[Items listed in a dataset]

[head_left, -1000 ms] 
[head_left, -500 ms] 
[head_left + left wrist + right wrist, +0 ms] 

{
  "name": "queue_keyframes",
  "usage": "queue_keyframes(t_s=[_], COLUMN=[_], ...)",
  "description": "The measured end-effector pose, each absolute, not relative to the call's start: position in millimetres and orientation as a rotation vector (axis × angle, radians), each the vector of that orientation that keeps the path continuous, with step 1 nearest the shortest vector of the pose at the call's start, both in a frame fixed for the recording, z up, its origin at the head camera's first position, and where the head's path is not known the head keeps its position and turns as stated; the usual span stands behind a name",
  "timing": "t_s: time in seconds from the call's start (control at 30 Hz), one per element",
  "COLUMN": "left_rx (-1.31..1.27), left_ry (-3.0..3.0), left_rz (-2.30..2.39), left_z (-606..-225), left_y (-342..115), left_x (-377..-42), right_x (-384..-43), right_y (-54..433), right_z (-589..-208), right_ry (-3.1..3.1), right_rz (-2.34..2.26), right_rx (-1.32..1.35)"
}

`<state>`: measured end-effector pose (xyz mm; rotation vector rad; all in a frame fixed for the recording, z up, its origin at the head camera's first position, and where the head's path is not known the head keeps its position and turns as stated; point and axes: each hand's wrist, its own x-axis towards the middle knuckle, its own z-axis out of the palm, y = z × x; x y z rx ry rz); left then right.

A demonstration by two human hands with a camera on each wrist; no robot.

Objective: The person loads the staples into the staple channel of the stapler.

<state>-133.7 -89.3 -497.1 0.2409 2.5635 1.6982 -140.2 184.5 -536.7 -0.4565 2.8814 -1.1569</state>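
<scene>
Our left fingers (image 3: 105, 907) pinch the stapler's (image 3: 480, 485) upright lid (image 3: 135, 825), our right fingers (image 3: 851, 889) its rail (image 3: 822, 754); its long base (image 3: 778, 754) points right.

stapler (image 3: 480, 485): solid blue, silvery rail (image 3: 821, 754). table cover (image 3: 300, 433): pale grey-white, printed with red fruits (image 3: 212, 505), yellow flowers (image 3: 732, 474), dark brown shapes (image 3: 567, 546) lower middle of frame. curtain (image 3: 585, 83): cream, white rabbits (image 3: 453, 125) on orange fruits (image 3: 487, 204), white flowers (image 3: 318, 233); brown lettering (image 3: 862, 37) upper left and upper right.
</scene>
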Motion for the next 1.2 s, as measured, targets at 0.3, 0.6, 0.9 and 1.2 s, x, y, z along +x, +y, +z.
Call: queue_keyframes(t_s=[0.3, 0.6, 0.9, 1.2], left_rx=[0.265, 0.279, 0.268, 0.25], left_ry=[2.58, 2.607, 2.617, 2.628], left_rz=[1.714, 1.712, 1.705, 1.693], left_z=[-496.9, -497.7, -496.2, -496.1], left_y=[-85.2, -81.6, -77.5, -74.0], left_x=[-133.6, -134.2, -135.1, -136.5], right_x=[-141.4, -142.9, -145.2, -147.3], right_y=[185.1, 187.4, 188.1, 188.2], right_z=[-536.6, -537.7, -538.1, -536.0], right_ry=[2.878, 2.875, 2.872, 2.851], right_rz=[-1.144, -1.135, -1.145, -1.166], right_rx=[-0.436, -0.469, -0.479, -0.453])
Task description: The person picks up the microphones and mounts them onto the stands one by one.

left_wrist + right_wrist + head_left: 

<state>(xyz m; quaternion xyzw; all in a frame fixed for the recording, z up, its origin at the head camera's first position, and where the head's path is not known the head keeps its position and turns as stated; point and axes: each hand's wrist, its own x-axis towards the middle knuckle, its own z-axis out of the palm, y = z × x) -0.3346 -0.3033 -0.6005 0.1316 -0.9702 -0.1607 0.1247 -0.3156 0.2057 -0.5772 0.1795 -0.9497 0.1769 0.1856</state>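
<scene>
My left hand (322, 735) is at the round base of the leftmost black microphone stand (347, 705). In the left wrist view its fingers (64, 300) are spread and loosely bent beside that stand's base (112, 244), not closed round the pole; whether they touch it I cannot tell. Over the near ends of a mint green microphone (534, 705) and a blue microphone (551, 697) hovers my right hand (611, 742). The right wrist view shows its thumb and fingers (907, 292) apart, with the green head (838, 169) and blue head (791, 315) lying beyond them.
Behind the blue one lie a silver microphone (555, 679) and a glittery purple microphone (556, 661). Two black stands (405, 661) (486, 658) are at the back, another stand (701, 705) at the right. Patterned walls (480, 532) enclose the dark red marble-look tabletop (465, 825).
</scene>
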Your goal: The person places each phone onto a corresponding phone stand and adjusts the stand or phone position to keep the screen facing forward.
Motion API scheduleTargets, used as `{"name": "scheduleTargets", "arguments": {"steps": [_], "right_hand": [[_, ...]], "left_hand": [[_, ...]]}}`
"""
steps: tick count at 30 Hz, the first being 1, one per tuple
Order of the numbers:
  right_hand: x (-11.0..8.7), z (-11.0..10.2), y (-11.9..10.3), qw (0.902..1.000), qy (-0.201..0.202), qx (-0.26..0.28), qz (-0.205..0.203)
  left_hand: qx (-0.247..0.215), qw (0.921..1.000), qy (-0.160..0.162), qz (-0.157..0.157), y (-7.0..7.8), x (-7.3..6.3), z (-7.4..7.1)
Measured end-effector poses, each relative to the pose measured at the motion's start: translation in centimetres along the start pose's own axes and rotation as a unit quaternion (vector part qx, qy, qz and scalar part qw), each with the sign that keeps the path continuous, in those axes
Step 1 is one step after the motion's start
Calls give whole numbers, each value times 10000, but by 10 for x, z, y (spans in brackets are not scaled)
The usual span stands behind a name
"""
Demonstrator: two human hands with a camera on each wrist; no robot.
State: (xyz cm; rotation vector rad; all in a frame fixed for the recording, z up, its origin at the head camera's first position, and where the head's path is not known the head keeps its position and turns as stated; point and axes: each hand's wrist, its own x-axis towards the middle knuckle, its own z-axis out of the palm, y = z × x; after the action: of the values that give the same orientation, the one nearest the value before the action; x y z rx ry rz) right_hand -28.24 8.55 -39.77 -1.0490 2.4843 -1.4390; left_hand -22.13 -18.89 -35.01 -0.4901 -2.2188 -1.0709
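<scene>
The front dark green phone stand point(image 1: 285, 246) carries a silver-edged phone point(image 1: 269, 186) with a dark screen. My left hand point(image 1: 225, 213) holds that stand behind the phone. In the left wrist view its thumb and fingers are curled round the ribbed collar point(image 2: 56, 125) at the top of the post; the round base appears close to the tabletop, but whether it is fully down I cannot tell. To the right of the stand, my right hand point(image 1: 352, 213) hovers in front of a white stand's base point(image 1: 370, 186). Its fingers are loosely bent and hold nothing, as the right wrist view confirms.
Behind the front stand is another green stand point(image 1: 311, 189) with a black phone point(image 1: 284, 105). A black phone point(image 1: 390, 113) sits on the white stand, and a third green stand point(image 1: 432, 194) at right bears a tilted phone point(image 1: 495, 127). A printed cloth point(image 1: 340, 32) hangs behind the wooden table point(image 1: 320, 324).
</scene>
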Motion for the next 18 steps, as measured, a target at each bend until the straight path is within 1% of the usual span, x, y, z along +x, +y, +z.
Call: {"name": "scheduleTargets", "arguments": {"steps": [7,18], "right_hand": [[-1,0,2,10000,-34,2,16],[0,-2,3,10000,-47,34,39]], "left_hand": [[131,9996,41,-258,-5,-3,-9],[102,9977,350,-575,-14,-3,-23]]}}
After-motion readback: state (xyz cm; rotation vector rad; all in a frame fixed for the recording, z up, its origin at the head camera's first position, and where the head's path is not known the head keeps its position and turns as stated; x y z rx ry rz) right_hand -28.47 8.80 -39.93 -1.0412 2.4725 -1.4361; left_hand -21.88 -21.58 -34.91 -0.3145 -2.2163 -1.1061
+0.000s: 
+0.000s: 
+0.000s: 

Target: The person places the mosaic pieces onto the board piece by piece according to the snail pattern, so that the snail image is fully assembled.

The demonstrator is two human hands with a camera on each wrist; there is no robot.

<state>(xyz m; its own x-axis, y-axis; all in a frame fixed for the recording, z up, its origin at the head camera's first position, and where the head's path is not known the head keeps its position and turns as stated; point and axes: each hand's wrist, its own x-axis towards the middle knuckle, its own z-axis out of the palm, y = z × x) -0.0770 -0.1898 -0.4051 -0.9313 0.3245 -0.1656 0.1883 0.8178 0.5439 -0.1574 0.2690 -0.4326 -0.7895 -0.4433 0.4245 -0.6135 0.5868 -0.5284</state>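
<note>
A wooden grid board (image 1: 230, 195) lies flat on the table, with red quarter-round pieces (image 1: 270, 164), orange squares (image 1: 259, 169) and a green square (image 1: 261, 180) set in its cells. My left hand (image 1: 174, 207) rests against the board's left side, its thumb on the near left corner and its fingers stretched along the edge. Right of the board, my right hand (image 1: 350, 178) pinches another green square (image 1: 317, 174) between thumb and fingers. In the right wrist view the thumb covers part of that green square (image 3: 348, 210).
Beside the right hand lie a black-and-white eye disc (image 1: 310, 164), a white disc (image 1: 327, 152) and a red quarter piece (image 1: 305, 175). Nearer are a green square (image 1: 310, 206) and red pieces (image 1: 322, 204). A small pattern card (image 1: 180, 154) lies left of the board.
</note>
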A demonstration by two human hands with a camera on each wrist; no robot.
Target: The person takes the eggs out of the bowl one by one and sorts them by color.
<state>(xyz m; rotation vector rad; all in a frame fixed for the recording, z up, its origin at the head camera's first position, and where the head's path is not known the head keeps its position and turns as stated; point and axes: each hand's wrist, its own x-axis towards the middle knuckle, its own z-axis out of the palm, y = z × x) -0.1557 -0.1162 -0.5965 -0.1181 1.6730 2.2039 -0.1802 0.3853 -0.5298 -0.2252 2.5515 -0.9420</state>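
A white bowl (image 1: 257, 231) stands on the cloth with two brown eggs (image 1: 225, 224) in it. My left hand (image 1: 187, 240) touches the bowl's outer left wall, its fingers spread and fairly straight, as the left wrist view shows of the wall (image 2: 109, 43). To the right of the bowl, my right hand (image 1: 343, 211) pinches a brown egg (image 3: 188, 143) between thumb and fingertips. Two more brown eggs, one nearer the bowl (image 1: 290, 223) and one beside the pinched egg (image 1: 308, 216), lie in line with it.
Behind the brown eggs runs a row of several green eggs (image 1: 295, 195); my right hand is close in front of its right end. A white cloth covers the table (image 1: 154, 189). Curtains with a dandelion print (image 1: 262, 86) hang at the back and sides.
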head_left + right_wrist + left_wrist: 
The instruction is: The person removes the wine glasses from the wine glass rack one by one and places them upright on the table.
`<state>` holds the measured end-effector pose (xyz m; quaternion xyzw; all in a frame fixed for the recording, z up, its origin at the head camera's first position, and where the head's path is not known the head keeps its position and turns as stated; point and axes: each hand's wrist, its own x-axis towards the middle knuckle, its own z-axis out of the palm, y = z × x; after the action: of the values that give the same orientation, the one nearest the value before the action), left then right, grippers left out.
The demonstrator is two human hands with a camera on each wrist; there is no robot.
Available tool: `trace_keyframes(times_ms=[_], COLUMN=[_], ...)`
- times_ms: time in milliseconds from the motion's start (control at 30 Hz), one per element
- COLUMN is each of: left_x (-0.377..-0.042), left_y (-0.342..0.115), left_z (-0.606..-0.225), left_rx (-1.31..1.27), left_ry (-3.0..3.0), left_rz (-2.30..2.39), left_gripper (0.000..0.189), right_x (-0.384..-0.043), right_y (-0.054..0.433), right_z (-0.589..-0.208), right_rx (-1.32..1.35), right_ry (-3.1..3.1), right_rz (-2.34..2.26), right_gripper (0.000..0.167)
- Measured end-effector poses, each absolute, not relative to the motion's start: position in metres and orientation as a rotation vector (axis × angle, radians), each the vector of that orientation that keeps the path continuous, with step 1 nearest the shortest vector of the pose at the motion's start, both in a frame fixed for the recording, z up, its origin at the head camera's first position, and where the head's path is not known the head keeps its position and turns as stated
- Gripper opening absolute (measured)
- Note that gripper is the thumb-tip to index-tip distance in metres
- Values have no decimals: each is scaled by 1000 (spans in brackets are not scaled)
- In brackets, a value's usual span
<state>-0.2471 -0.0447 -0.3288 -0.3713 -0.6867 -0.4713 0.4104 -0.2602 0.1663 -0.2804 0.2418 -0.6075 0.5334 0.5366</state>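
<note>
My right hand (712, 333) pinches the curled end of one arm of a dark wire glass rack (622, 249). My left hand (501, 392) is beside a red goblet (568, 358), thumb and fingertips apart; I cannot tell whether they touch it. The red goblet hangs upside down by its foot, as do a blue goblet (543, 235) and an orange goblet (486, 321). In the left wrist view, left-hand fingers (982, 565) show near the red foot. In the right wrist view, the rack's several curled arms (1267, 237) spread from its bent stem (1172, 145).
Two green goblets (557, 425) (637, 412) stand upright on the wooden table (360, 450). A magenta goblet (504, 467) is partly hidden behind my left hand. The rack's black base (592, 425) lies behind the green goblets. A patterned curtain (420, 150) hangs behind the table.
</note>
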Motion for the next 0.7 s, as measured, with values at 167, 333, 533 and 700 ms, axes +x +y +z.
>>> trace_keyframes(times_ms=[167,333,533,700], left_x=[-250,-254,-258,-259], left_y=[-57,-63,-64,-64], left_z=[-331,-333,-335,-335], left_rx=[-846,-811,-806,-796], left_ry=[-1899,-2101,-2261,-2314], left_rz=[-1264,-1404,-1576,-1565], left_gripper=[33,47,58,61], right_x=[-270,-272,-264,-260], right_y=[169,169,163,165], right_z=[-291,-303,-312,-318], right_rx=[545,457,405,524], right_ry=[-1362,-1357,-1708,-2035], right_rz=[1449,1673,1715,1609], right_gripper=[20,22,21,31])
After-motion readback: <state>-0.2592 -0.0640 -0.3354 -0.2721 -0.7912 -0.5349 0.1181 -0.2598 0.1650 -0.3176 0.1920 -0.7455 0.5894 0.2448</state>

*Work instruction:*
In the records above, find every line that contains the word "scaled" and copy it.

*Output of the task:*
Calls give whole numbers, each value times 10000, but by 10 for x, z, y (spans in brackets are not scaled)
- Values have no decimals: each is scaled by 1000 (spans in brackets are not scaled)

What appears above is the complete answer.